Training the speech spectrum database to obtain a gesture recognition model.

In some embodiments, the processor 503 executes the process of generating the to-be-trained spectrogram corresponding to each segment of the to-be-trained ultrasound signal, and obtaining multiple pieces of to-be-trained spectrogram can be performed by: The signal is framed and windowed to obtain multi-frame windowed signals corresponding to each ultrasonic signal to be trained; Fourier transform is performed on each framed windowed signal to obtain multi-frame frequency domain signals; the energy of each frame frequency domain signal is calculated Density, to obtain the energy density of all frames corresponding to each segment of the ultrasonic signal to be trained; according to the energy density of all frames corresponding to each segment of the ultrasonic signal to be trained, to generate a spectrum map to be trained corresponding to each segment of the ultrasonic signal to be trained Spectral graph to be trained.

In some embodiments, after the processor 503 executes the process of training the spectrogram database to obtain a gesture recognition model, it may also execute: obtain the output results of each model of the gesture recognition model; The operation association instruction carries operation information, and the operation information includes multiple operations; according to the operation association instruction, the output results of each model are respectively associated with one of the operations to obtain a preset association library.

In some implementations, the processor 503 executes the operation association instruction and associates the output results of the respective models with one of a plurality of operations to obtain a preset association library.
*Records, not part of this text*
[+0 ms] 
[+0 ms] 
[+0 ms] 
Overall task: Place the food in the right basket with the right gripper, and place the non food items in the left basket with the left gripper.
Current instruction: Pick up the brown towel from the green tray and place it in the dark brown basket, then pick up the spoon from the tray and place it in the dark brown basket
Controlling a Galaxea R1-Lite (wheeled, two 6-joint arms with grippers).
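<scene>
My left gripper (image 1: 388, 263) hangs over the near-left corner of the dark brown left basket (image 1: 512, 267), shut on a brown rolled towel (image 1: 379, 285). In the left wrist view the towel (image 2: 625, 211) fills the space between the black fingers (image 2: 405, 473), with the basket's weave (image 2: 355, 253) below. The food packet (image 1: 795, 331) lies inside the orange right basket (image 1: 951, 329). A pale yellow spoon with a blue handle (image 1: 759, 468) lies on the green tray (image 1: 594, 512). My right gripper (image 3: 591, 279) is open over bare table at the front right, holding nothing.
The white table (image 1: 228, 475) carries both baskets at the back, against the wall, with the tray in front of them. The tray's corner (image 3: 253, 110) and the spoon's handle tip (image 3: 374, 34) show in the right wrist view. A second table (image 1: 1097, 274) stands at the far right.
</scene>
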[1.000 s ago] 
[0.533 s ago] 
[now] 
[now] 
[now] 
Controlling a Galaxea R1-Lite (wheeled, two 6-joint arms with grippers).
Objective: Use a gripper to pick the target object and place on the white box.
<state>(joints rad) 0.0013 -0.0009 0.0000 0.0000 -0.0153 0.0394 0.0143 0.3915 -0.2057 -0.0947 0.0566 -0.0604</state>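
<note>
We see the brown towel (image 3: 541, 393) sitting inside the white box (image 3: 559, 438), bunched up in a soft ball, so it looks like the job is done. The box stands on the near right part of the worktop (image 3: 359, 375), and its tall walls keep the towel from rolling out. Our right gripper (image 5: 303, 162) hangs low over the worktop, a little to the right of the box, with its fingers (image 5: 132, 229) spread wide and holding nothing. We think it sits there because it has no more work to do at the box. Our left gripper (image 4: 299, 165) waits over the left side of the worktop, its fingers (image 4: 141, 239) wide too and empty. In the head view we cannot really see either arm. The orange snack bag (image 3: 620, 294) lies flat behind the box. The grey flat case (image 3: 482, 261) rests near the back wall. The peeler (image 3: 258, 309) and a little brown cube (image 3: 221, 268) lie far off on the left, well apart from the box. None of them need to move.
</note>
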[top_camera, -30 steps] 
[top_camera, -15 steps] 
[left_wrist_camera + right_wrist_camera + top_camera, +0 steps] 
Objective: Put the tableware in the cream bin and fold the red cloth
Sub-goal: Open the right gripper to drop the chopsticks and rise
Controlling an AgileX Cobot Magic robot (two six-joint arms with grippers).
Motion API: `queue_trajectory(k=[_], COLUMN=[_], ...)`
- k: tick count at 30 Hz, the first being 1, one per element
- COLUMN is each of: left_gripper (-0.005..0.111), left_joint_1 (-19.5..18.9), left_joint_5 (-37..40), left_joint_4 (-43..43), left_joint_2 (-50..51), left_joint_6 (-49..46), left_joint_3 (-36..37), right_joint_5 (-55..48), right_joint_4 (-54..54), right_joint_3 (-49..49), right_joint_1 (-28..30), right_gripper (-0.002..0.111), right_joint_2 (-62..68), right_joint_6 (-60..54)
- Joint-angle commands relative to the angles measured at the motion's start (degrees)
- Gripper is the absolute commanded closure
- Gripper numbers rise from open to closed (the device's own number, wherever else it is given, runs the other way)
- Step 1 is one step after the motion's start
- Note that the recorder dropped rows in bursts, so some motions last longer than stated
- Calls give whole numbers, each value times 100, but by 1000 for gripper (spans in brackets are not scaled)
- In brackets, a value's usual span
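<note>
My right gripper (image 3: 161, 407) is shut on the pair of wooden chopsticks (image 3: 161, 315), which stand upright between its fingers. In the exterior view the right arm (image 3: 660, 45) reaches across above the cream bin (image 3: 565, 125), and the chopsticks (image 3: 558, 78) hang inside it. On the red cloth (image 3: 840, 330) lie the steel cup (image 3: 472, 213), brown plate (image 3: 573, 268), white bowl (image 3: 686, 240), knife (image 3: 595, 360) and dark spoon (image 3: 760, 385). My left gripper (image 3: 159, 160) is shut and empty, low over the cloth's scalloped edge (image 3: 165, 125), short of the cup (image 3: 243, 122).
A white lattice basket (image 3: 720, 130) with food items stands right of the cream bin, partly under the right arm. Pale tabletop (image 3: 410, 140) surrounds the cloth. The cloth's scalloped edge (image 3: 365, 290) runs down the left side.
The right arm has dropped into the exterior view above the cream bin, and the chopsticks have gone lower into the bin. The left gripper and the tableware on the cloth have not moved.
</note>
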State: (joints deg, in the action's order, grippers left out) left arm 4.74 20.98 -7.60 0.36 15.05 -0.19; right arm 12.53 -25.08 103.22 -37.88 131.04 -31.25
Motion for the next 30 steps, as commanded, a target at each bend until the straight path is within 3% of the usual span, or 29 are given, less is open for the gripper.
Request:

Execution: Obtain the ultrasonic signal to be recognized reflected by the foreign object; generate the to-be-recognized spectrogram corresponding to the to-be-recognized ultrasonic signal; input the to-be-recognized spectrogram to the gesture recognition model to obtain the corresponding to-be-recognized spectrogram Output results; perform corresponding operations according to the output results corresponding to the to-be-recognized spectrogram and the preset association library.

In some implementations, the processor 503 executes the process of performing the corresponding operation according to the output result corresponding to the to-be-recognized spectrogram and the preset associated library, and may perform: detecting whether there is a The model output result matching the output result corresponding to the spectrogram to be recognized; if there is a model output result matching the output result corresponding to the to-be-recognized spectrogram in the preset association library, the operation associated with the model output result is obtained; Described operation.

In some embodiments, when the processor 503 executes the process of acquiring the ultrasonic signal to be recognized, it may perform: detecting whether the electronic device is in a communication state, the communication state includes a call state and an incoming call state; if the electronic device is in a communication state, Then receive the foreign object to obtain the reflected ultrasonic signal to be identified.

In some embodiments, when the processor 503 executes the process of acquiring the ultrasonic signal to be recognized according to the process, it may perform: detecting whether a reminder event of the alarm clock application in the electronic device is triggered; if the reminder of the alarm clock application in the electronic device When the event is triggered, the ultrasonic signal to be recognized is received by the reflection of the foreign object.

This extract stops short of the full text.